----- Information provided -----

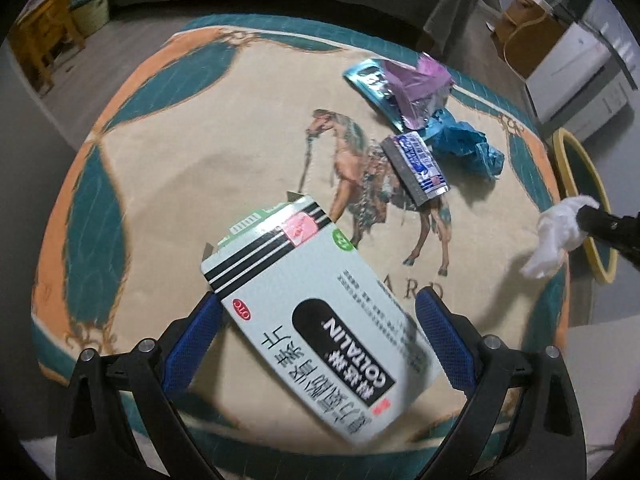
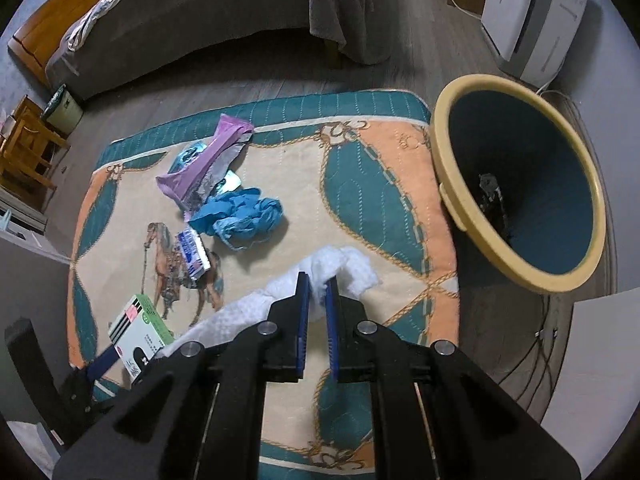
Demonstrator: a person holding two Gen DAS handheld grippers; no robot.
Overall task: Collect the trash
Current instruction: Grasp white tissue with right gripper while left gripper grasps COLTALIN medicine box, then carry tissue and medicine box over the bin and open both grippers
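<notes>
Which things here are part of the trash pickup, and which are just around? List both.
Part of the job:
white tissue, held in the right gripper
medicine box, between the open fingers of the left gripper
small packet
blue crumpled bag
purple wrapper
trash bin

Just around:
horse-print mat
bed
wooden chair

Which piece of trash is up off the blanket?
The white tissue, pinched in the right claw. The boxes and wrappers all lie on the blanket.
</notes>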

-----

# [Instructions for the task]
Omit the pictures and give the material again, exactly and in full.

# [Response to this task]
Demonstrator: a person holding two Gen DAS handheld grippers; no robot.
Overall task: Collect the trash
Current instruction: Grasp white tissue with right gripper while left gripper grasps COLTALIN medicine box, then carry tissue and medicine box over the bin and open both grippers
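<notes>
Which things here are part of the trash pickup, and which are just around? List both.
Part of the job:
white tissue, held in the right gripper
medicine box, between the open fingers of the left gripper
small packet
blue crumpled bag
purple wrapper
trash bin

Just around:
horse-print mat
bed
wooden chair

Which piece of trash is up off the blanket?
The white tissue, pinched in the right claw. The boxes and wrappers all lie on the blanket.
</notes>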

The answer requires no further additions.